In his essay on "La Crise du concept de littérature,"49 Jacques Rivière had similarly pointed out: "It is only with Romanticism that the literary act began to be conceived as a kind of assault on the absolute, and its result as a revelation"–not the genuine "revelation" involved in poetic knowledge, but rather a pseudoprophetic revelation, bound up with magic and the search for transmuting reality through the power of words,50 which was to be made in the Surrealist theory into the magical revelation of absolute knowledge. "The writer," Rivière went on to say, "has become a priest. . . . All of nineteenth-century literature is a vast incantation toward the miracle."

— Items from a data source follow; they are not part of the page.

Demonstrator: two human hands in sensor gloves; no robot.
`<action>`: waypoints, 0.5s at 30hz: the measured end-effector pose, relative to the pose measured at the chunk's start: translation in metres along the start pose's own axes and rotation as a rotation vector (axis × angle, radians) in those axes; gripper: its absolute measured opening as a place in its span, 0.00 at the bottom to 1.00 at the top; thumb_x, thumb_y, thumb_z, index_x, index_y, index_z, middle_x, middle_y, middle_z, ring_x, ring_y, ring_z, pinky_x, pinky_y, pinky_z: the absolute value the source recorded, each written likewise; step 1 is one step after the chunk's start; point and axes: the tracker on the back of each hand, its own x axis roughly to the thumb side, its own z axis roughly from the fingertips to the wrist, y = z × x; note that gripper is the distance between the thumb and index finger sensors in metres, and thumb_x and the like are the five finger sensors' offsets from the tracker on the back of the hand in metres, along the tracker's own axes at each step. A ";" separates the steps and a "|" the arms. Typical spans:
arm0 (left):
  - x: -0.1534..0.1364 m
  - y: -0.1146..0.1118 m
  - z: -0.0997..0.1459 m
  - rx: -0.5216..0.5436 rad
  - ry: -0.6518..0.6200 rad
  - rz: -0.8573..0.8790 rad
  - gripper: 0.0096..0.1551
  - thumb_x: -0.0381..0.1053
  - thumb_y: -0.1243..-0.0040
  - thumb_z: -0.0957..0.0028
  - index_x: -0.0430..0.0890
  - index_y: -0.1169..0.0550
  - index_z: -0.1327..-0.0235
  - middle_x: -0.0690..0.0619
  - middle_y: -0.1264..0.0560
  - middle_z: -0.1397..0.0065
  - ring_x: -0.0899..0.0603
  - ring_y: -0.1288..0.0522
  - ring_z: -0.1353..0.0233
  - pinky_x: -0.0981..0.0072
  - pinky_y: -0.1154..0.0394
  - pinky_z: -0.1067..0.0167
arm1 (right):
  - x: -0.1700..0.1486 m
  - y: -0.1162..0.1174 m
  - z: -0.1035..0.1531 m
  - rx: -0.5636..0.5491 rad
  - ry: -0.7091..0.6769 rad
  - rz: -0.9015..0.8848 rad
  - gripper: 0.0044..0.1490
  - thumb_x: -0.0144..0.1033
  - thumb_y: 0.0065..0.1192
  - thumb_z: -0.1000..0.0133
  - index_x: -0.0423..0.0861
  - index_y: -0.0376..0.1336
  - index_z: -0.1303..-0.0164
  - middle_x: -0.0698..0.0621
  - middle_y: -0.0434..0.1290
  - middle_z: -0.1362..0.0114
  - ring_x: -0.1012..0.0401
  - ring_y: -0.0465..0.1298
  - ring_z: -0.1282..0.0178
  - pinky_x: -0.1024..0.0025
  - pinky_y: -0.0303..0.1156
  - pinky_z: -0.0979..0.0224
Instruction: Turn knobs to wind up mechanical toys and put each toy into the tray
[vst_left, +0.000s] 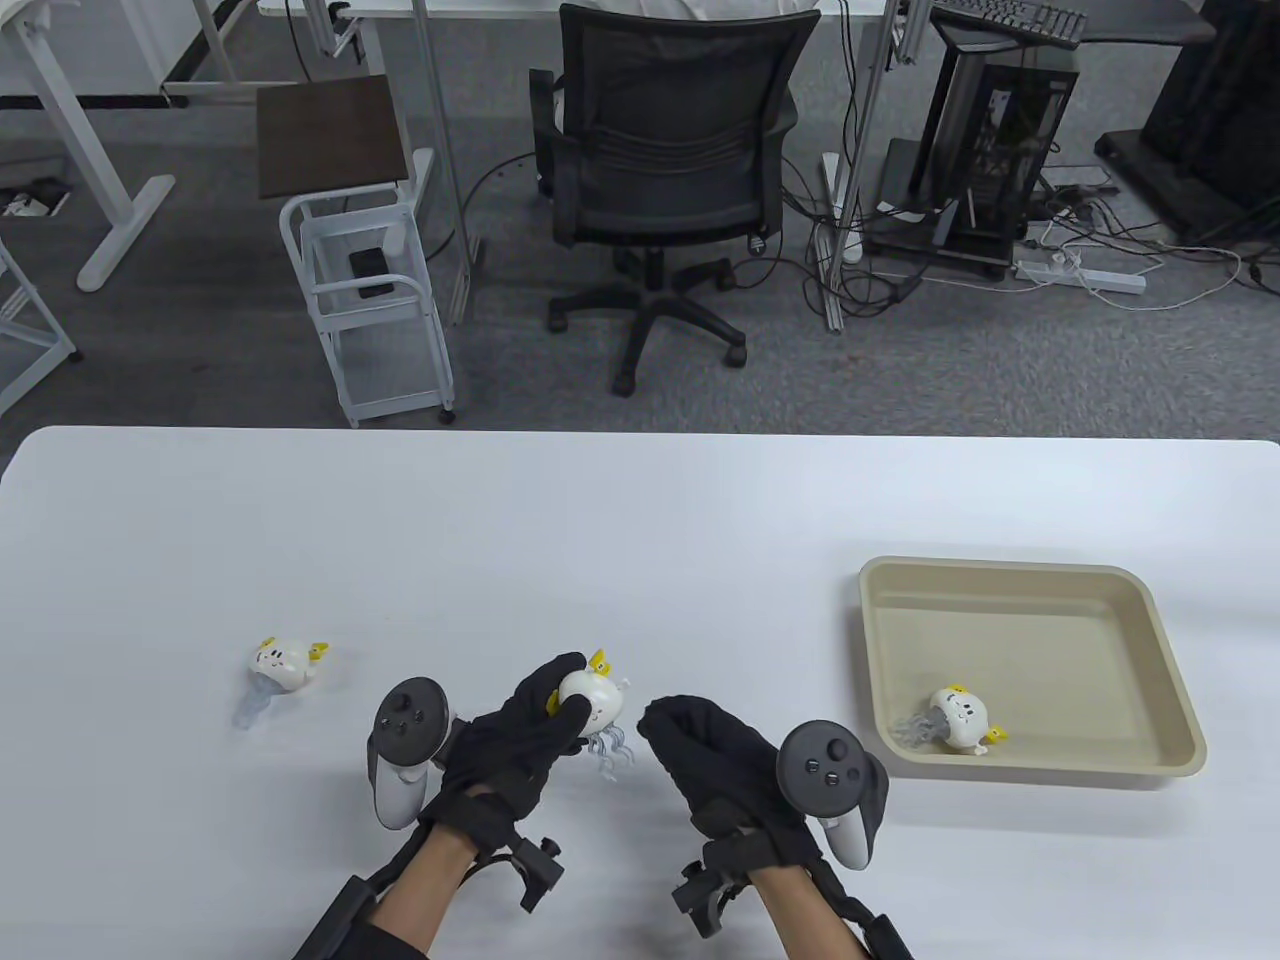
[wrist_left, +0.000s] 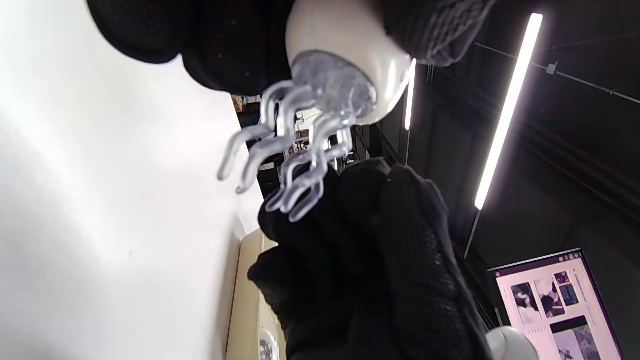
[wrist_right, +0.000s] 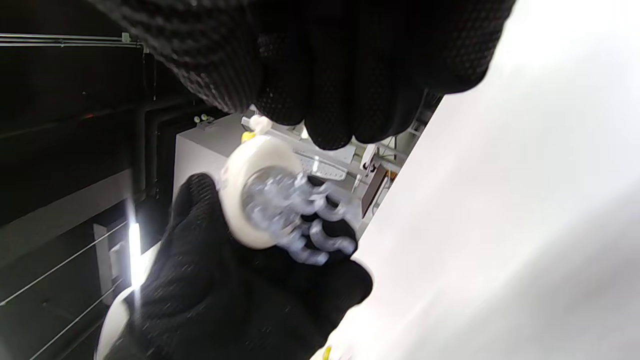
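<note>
My left hand (vst_left: 565, 690) grips a white jellyfish toy (vst_left: 592, 698) with yellow knobs just above the table, its clear tentacles (vst_left: 612, 748) hanging free. In the left wrist view the toy (wrist_left: 345, 45) sits between my fingers (wrist_left: 225, 45) at the top. My right hand (vst_left: 680, 730) hovers just right of the toy with fingers curled, holding nothing. The right wrist view shows the toy (wrist_right: 250, 200) in my left hand (wrist_right: 225, 300), apart from my right fingers (wrist_right: 350, 75). A beige tray (vst_left: 1000, 567) at the right holds one toy (vst_left: 958, 718). Another toy (vst_left: 280, 665) lies on the table at the left.
The white table (vst_left: 640, 520) stretches back to its far edge. Beyond it on the floor stand a black office chair (vst_left: 660, 150) and a white cart (vst_left: 370, 290).
</note>
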 end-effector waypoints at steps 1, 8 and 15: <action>0.000 0.000 0.000 -0.010 -0.001 -0.007 0.48 0.62 0.42 0.43 0.30 0.35 0.23 0.41 0.24 0.31 0.34 0.21 0.39 0.40 0.24 0.40 | -0.002 -0.001 -0.001 0.008 0.011 -0.027 0.27 0.46 0.65 0.30 0.40 0.66 0.30 0.39 0.74 0.30 0.44 0.77 0.37 0.56 0.75 0.33; 0.003 -0.004 -0.003 -0.110 -0.027 -0.054 0.45 0.63 0.39 0.44 0.32 0.31 0.26 0.42 0.22 0.32 0.34 0.21 0.39 0.39 0.24 0.40 | -0.010 0.003 -0.005 0.084 0.048 -0.151 0.31 0.47 0.66 0.30 0.39 0.64 0.26 0.41 0.75 0.31 0.46 0.78 0.39 0.57 0.76 0.34; 0.010 -0.010 0.000 -0.143 -0.084 -0.230 0.44 0.62 0.37 0.45 0.36 0.31 0.23 0.43 0.23 0.29 0.33 0.23 0.37 0.39 0.26 0.37 | -0.017 0.005 -0.004 0.077 0.129 -0.187 0.24 0.45 0.66 0.31 0.37 0.71 0.40 0.44 0.80 0.44 0.50 0.82 0.52 0.61 0.79 0.45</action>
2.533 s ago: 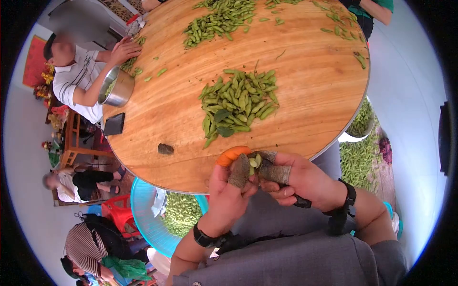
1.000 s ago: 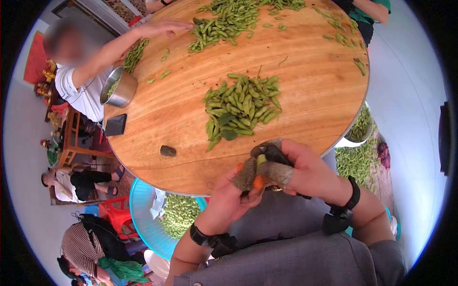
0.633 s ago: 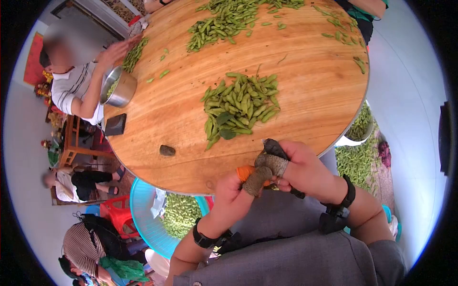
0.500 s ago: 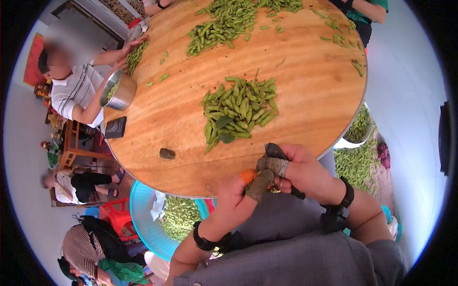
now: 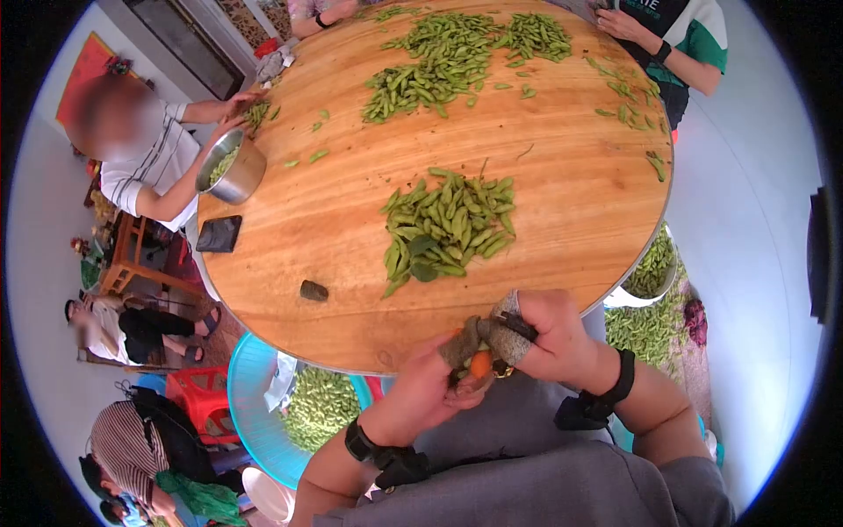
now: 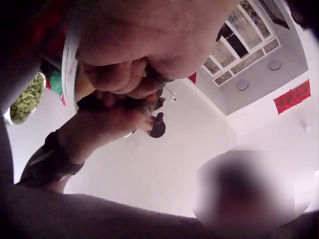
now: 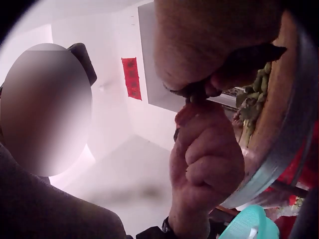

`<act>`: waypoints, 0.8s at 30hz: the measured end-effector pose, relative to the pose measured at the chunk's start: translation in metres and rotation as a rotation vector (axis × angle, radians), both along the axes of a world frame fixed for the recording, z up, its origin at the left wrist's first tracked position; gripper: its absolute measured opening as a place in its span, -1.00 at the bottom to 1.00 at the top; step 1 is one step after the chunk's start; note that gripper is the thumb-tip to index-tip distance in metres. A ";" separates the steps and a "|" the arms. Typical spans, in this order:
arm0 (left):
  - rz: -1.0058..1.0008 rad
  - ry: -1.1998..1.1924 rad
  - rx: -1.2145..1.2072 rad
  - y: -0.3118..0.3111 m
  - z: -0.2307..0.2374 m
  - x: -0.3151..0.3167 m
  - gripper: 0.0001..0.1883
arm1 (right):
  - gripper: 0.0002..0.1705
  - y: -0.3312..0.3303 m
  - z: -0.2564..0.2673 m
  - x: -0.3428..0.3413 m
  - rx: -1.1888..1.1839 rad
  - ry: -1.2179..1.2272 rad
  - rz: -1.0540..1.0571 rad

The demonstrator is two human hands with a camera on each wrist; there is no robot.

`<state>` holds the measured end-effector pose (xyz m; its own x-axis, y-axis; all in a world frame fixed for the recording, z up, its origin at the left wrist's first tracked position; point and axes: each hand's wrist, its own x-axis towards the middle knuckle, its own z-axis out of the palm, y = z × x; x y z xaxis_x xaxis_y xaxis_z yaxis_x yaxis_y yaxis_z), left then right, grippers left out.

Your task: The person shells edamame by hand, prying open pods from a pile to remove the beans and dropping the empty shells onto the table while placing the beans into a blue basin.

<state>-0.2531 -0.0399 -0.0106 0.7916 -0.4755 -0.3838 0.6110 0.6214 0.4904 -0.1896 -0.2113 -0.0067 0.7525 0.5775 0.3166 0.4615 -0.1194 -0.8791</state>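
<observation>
My left hand (image 5: 428, 384) and right hand (image 5: 555, 341) meet at the table's near edge, thumbs together, fingers curled. Grey-brown wraps cover both thumbs; an orange wrap (image 5: 480, 364) shows on a left finger and a dark one on a right finger. Between the fingertips they pinch a green bean pod (image 7: 196, 94), mostly hidden by the fingers. In the left wrist view the curled left fingers (image 6: 117, 77) lie close against the right hand. A pile of green bean pods (image 5: 457, 224) with a dark leaf lies just beyond the hands on the round wooden table (image 5: 562, 220).
A short grey-brown wrap (image 5: 313, 290) and a black phone (image 5: 219, 234) lie at the left. Past them, a seated person works beside a steel pot (image 5: 237, 171). More pods (image 5: 439, 66) lie farther back. Below the edge stands a turquoise basket (image 5: 246, 400) of shelled beans; a white bucket (image 5: 650, 272) holds pods.
Pale beans showed in a split pod between my thumbs earlier; now the fingers mostly cover what they pinch. The person at left reached toward the far pile and drew back. The view has tilted upward.
</observation>
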 end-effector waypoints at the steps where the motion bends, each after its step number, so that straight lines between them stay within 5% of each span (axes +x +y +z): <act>1: -0.038 0.046 -0.055 0.000 0.002 0.000 -0.81 | -0.83 0.000 -0.001 0.000 -0.001 0.000 0.000; 3: 0.041 0.029 0.147 -0.008 0.003 -0.004 -0.80 | -0.79 0.001 -0.005 0.001 -0.009 -0.189 0.052; 7: 0.245 -0.132 0.710 -0.012 0.001 -0.006 -0.83 | -0.77 0.012 -0.004 -0.003 0.012 -0.159 -0.036; 11: 0.271 -0.284 0.673 -0.004 -0.003 -0.004 -0.84 | -0.79 0.015 -0.004 -0.004 -0.168 -0.511 -0.133; 15: 0.032 0.121 0.292 0.009 0.004 -0.003 -0.79 | -0.77 0.006 -0.005 0.005 -0.173 -0.843 0.074; 17: -0.097 0.222 0.109 0.010 0.008 -0.004 -0.78 | -0.76 0.004 0.000 0.009 -0.108 -0.872 0.130; 19: -0.103 0.283 0.318 0.002 0.022 -0.005 -0.77 | -0.76 0.003 0.005 0.009 -0.045 -0.895 0.185; 24: 0.027 0.353 0.270 -0.016 0.010 -0.007 -0.79 | -0.84 0.008 0.011 0.000 -0.005 -0.760 0.149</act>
<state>-0.2598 -0.0563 -0.0009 0.6004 -0.3019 -0.7406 0.7556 0.5175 0.4016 -0.1894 -0.2032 0.0045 0.2439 0.6585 0.7120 0.9492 -0.0116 -0.3144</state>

I have previously noticed the basic ambivalence of the spiritual experience of modern poetry. At this point we are confronted with a new sort of ambivalence. On the one hand the work is so magnified that it must call forth the miracle. On the other hand the search for the miracle makes the work of no interest. On the one hand beauty becomes the great provider of the miracle. On the other hand the search for the miracle supplants the search for beauty. The consequence, observable in a number of modern writers, has been not a dismissal of beauty nor of the work, but a weakening in the movement toward beauty, together with a weakening in the movement toward the work, or a kind of desertion of the work as master object to which the operative intellect is vowed. The hero writer is more interested in constructing his own image as an example, for the generations to come, of a martyr in printed paper–at least this was so some decades ago. Now he seems concerned with less arduous forms of devotion, and prefers either using printed matter for the psychotherapeutic release of the repressed dreams and sex obsessions of his tormented reader or fostering, in the service of mankind and his ego together, that confusion of art and partisanship to which the littérature engagée seems committed.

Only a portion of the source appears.